Moments later, an oasis, of sorts. 4 table settings, replete with white linens, dusty wine glasses, and china plates, reminiscent of a dinner party gone awry in the belly of the Titanic on the bottom of the Atlantic ocean. That desolate, that isolating, yet still eerily human. A few more moments of trudging through the desert, and 4 big, comfy couches accompanied by numerous plastic palm trees, umbrellas and table, and inhabited by a sleeping couple obviously planted there to scare the shit out of me. By now, I'm wondering how people can seem so comfortable, and unassuming in such a hostile environment, and at the same time questioning my own personal boundaries. Turns out I had very little tolerance, but this realization came late, as I still had to make it somehow back to camp. My overconfidence in my natural male ability to know exactly where I'm at directionally was further tested with a sudden white-out dust storm. My sunglasses were ill-suited to the intense wind that somehow squeezed sand granules between the impossibly small, microscopic space between glass frames and face. Looking down to somehow escape the torture of glass shards on eyeballs, I try to maintain my composure, and continue on towards camp, around 7 o'clock in respect to the camp layout. The wind delays for a moment to open up a massive construction set of ladders, ropes, and poles. "Hmmm..... I don't recognize this playset, but what the hell. Oh, they have a bar too." Turns out it is the Nexus Camp, situated on the very edge of 10 o'clock. A few steps to the right, and I would have missed a 50,000 strong human outpost right out.
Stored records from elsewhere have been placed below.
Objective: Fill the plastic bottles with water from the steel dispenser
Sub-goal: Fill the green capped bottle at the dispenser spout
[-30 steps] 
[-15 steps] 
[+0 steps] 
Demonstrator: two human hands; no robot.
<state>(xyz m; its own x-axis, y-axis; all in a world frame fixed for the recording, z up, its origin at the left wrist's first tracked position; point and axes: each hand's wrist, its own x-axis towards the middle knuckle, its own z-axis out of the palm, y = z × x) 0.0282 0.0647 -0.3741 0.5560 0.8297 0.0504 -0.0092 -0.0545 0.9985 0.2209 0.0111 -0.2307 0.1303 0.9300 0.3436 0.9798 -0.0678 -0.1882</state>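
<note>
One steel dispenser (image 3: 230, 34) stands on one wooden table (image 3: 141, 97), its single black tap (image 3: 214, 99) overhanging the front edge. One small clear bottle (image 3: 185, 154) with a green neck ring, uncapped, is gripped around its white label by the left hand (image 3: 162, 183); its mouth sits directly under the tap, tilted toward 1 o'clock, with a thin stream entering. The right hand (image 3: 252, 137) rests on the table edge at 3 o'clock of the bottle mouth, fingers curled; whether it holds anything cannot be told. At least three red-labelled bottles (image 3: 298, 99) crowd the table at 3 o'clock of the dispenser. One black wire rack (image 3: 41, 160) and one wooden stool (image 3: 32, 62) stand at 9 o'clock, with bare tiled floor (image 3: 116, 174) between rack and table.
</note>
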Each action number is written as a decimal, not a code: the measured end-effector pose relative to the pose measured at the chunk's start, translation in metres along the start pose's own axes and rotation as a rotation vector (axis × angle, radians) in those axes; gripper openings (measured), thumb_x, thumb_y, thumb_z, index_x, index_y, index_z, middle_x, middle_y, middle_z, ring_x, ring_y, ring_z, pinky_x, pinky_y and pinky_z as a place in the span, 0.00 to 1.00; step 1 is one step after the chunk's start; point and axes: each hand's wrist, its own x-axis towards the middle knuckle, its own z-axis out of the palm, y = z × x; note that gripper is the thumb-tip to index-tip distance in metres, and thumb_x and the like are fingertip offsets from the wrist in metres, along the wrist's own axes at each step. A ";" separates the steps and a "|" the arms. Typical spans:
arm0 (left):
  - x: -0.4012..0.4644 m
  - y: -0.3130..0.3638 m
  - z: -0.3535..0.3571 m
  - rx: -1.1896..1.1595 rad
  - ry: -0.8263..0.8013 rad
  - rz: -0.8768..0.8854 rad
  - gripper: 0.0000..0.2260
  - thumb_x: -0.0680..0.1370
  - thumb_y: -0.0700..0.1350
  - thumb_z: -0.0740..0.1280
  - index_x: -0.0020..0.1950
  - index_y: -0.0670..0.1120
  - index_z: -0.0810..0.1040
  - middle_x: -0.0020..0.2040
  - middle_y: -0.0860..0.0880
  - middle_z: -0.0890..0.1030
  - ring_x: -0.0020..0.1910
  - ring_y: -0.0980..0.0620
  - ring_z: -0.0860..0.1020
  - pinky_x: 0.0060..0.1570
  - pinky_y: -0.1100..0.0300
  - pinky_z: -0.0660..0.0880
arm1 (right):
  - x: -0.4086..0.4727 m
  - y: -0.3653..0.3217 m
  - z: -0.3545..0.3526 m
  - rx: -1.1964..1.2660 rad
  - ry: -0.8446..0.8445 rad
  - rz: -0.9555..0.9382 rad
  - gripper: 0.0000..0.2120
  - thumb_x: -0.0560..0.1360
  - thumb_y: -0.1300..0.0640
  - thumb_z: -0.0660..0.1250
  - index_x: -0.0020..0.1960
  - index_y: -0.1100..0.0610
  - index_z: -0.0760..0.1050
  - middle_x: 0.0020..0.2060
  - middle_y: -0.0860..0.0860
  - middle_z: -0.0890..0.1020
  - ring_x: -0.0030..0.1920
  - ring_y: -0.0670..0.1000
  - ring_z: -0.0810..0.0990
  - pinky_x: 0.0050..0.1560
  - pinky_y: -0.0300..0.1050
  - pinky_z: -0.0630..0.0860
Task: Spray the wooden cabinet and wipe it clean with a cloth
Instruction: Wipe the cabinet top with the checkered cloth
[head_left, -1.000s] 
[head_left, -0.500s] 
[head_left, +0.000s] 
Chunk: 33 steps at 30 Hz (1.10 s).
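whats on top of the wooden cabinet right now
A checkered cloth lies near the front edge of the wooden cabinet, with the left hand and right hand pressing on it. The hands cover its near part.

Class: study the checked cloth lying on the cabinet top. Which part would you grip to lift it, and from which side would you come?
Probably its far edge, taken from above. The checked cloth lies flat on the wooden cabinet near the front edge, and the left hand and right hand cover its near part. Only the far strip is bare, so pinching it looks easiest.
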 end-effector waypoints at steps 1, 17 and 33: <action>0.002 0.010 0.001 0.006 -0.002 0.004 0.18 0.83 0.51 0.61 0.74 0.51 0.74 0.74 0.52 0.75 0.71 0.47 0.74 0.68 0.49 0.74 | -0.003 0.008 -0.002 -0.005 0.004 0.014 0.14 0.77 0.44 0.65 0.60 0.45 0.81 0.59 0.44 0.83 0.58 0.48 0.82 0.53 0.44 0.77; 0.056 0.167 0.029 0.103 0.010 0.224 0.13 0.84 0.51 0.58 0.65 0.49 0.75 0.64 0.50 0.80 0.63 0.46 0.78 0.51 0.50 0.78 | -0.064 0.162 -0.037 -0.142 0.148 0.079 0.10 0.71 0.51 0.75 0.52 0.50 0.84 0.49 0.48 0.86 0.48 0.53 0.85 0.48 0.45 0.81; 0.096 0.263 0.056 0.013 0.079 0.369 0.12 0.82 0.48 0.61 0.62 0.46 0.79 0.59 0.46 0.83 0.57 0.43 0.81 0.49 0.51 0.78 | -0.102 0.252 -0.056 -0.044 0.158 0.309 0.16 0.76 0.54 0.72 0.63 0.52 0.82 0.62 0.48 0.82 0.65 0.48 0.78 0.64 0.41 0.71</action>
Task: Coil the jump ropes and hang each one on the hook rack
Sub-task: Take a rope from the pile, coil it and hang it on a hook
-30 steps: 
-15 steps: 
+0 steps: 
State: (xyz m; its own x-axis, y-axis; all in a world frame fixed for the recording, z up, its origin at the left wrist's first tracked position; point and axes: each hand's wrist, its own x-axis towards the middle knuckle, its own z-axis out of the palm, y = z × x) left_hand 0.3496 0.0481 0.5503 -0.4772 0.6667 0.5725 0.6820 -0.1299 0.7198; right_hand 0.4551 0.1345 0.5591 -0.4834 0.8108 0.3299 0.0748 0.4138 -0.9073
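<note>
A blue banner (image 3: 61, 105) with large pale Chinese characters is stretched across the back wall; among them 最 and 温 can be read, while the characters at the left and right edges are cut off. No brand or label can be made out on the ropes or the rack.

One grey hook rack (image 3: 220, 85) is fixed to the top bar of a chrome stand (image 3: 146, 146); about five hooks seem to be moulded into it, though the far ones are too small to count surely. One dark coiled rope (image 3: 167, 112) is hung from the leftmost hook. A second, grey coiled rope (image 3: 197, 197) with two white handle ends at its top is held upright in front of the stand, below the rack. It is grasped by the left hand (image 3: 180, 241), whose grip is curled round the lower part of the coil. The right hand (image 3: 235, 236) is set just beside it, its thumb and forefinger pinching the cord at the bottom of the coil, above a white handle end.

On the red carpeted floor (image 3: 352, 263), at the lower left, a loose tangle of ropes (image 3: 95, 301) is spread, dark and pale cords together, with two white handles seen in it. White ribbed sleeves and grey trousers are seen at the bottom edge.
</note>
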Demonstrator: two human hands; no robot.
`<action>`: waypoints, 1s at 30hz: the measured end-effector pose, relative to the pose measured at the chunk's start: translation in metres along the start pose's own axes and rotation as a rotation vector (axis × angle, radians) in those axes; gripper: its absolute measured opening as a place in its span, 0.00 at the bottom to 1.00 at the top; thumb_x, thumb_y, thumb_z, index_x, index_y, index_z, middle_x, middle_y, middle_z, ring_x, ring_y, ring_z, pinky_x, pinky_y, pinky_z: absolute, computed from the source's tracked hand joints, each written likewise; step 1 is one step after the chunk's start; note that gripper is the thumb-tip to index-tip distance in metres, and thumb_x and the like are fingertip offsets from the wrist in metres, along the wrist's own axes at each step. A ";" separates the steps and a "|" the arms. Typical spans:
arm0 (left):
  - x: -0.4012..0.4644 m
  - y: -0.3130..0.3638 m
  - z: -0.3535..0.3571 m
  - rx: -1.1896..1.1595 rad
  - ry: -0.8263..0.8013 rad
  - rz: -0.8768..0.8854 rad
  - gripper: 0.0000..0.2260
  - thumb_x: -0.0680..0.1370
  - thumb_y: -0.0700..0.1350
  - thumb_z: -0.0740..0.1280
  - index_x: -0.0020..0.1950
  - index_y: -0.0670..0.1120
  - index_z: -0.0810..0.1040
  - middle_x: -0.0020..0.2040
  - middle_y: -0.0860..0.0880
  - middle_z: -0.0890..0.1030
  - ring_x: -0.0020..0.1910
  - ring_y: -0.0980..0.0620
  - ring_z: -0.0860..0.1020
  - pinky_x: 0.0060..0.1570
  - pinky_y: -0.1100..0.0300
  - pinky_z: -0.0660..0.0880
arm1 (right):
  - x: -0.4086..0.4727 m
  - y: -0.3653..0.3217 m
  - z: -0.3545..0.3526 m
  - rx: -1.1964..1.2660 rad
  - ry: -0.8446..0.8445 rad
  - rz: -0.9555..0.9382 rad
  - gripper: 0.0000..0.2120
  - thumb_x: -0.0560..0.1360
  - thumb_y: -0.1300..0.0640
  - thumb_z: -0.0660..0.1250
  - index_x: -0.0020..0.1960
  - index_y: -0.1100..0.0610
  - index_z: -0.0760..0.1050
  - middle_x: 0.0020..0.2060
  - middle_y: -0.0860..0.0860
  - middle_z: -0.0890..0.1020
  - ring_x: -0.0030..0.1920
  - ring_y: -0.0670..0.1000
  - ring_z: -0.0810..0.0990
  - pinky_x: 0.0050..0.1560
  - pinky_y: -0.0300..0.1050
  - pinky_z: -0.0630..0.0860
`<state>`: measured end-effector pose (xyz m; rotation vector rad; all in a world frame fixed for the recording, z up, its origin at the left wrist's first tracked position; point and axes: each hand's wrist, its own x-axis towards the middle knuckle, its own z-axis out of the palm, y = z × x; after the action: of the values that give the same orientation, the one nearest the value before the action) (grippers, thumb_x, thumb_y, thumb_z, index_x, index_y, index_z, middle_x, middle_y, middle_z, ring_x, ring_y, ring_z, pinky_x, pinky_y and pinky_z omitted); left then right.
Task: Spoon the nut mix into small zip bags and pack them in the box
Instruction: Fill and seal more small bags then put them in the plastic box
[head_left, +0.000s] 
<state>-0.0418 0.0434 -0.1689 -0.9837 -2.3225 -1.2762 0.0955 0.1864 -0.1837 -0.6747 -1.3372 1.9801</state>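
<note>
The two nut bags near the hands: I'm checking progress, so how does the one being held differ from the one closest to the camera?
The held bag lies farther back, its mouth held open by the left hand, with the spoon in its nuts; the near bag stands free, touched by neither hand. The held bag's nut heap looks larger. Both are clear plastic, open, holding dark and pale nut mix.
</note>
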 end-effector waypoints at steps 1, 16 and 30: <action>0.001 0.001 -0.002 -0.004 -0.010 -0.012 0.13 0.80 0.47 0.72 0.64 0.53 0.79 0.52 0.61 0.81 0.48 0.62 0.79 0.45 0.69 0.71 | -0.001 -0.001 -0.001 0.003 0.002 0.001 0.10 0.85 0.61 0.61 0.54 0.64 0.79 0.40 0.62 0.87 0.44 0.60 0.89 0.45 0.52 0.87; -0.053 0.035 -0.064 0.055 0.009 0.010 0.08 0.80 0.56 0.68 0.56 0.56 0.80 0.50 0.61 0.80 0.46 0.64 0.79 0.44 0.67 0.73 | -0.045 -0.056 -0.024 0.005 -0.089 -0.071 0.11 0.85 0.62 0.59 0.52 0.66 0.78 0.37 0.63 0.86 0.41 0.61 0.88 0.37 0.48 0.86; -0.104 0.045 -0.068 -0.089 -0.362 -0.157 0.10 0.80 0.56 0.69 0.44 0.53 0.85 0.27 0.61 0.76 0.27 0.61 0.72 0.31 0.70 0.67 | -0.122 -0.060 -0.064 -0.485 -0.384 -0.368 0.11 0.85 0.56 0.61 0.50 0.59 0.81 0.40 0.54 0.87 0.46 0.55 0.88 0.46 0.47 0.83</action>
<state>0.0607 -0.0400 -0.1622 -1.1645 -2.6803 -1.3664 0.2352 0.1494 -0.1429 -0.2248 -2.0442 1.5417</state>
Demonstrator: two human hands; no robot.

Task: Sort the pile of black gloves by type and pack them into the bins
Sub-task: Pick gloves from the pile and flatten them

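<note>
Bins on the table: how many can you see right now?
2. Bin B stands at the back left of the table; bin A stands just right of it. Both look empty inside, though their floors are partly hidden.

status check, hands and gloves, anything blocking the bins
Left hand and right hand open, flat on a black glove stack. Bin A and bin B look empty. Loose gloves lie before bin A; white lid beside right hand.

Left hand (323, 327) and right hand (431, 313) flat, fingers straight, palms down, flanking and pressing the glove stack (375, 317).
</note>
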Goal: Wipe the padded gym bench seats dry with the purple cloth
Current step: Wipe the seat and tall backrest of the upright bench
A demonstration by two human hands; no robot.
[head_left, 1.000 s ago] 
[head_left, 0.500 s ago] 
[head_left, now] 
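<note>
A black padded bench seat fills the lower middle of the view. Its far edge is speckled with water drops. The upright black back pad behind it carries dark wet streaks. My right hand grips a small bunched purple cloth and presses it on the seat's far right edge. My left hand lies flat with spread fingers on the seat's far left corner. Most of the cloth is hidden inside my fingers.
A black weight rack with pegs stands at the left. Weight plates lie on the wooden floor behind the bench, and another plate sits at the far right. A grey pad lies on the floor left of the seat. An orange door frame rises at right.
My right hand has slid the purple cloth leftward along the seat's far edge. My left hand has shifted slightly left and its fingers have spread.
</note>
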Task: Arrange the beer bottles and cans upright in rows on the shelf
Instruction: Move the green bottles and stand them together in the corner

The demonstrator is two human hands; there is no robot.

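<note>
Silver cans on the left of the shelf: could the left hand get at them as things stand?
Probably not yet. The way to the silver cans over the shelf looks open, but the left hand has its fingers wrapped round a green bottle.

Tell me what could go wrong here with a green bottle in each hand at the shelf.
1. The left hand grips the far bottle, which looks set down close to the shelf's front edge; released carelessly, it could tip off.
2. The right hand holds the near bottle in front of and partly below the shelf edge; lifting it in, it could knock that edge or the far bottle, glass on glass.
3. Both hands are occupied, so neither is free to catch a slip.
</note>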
Instead, I'm greeted by a bartender who says I can have a drink if I tell him a joke. Forever and eternity passes, and I cautiously come up with one. A white guy comes up to a urinal, and a black guy is beside him. The white guy looks at the black guy, and notices he has 'Wendy' tattooed on his willy. "That's crazy! I have the EXACT same tattoo on MY willy. It is a reminder of the love of my life, Wendy. Is your girlfriend's name Wendy, too?" The black guy hesitates for a moment, looks over, stretches his willy out, and says "No, man. It say 'WElcome to jamaica have a Nice DaY.' That was literally the only joke I could come up with on the spot. Classy guy that Jason. Luckily the next bartender said it was opposite day, which only translated to a vodka orange juice instead of a rum and coke. Diva's Garden was the true oasis, and felt like home upon my return.